Location: Sun City West, Arizona
50,766 posts, read 24,270,853 times
Reputation: 32910
Quote:
Originally Posted by pete98146 View Post
I'm going to disagree with you, and obviously I wouldn't be a very good candidate to be a school principal, that I will admit.


I do think kids/adults need to suck it up. Sounds like you are a good principal that cares for their students. Bravo to that!!! But at the end of the day, we are all captains of our own ship. We all need to suck it up and pull ourselves up by your bootstraps because nobody else will be there to ensure that we flourish. "Suck it up" is exactly what is needed sometimes.


The opposite of sucking it up is wallowing in your current situation, playing the victim, blaming everybody else for your current station in life and then expecting others/government to bail you out. Sorry, in my book, this dog don't hunt.


Tired of being impoverished? Do something about it. Plenty of opportunities out there for everybody to succeed. How bad do you want it?
It seems to me you're taking the concept to extremes. Sure, sometimes we have to just give into the reality of life. But again, to go back to my earlier statement, if we can make a difference -- and there are times we can't (as in the example I gave about my sister) -- we should. Particularly if we (as in this nation) want to brag about being "a christian nation" (and I've heard that so often over my life).

When I was living in Falls Church, Virginia, I would often take the subway down into DC. There were always these two men with signs begging for money. One man's sign said: "Tools stolen. Can't work. Need $$$ to buy new tools". That would seem like a guy you could help. But no, he had that same sign at the subway station for about 7 years. It was just a way to beg. The other man's sign said: "Will work for food". One year I had broken my shoulder and couldn't rake the leaves that fall in my rather small townhouse front and back yards. So I offered that guy $20 for what would have amounted to about 2 hours of fairly light work. All I got for my offer was loud expletives. Clearly another guy you can't really help. BUT, another night I was at a small local mall on a winter evening when the forecast was calling for below zero temperatures. This guy came up to me and asked for money to get a motel room. I don't know exactly why...just a hunch...but I gave him $40. About a month or so later I was at the same mall, and this guy I didn't recognize saw me on the escalator (going in opposite directions), and he said meet me at the bottom.
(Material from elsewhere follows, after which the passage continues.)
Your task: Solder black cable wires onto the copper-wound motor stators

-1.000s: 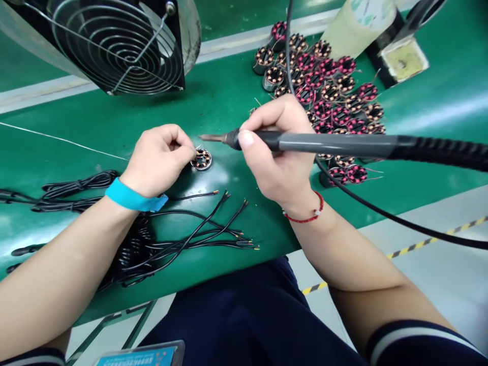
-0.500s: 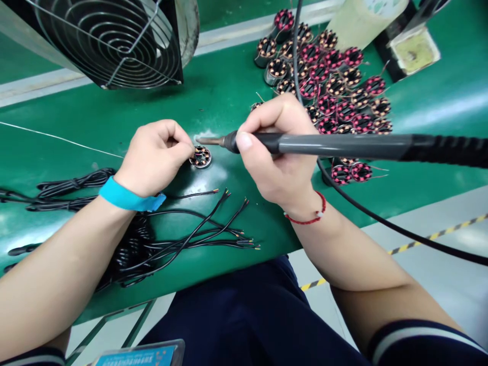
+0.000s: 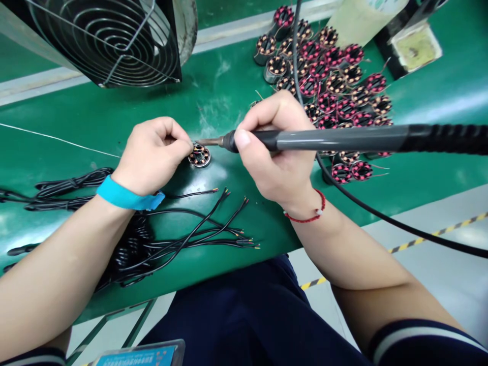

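My left hand (image 3: 158, 152), with a turquoise band at the wrist, is closed in a pinch at the edge of a small wound motor stator (image 3: 199, 156). A thin silvery solder wire (image 3: 61, 138) runs from the left into this hand; its end is hidden by the fingers. Fine coloured leads show inside the stator ring, beside the fingertips. My right hand (image 3: 280, 147) grips a soldering iron (image 3: 335, 139) like a pen, its handle pointing right. The iron's tip is at the stator's upper rim, close to the left fingertips. Thin smoke rises there.
Black cables (image 3: 183, 241) with stripped coloured ends lie in front of the left forearm. Several more stators (image 3: 328, 101) stand at the back right. A fan (image 3: 114, 46) is at the back left, a soldering sponge (image 3: 415, 51) at the far right. The iron's cord (image 3: 366, 211) hangs rightward.
The iron's tip has moved slightly left and down onto the stator's rim, by the left fingertips. More smoke rises above it. My left hand has barely moved.
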The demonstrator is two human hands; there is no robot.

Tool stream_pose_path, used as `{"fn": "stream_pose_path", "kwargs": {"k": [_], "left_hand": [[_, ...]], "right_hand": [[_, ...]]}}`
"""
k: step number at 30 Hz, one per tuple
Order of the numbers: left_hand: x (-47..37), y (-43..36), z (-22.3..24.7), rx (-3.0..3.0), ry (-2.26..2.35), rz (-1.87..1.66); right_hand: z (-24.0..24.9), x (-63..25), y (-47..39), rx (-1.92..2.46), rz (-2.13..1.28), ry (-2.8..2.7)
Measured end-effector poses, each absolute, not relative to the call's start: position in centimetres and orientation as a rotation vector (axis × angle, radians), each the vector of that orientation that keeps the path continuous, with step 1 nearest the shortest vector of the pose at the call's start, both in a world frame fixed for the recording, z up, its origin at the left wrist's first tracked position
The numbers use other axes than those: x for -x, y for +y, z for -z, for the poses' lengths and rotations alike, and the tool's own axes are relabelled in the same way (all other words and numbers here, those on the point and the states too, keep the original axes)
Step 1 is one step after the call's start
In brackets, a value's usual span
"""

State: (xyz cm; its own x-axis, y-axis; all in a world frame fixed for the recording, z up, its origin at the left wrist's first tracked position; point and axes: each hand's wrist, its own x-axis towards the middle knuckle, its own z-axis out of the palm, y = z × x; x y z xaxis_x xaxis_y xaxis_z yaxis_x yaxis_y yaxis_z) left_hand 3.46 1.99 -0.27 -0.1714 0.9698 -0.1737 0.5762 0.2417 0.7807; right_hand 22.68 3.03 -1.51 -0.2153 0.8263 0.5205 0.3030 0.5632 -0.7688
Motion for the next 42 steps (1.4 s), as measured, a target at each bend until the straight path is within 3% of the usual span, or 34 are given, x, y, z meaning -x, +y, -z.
{"fn": "stream_pose_path", "kwargs": {"k": [17, 23, 42], "left_hand": [[-3.4, 2.1, 0.5, -1.429, 1.853, -0.769], [-3.4, 2.2, 0.5, -1.42, 1.845, -0.774], [-2.0, 1.7, -0.2, -1.468, 1.79, -0.582]], "right_hand": [[2.4, -22.3, 3.4, 0.905, -0.781, -1.93], [3.0, -21.9, 3.5, 0.962, -1.002, -1.945], [5.8, -19.8, 4.3, 0.971, -0.971, -1.96]]}}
It was right in front of the security office, so I thought it seemed pretty safe to see what he wanted. It was the guy I had given the $40 to. He recognized me and had $40 to pay me back. Said he had gotten a jog shortly after that cold night and was now back on his feet...and that I may have saved his life with that $40.

This nation likes to pat itself on the back about being "the most generous nation in the world" and being a "christian nation". Well?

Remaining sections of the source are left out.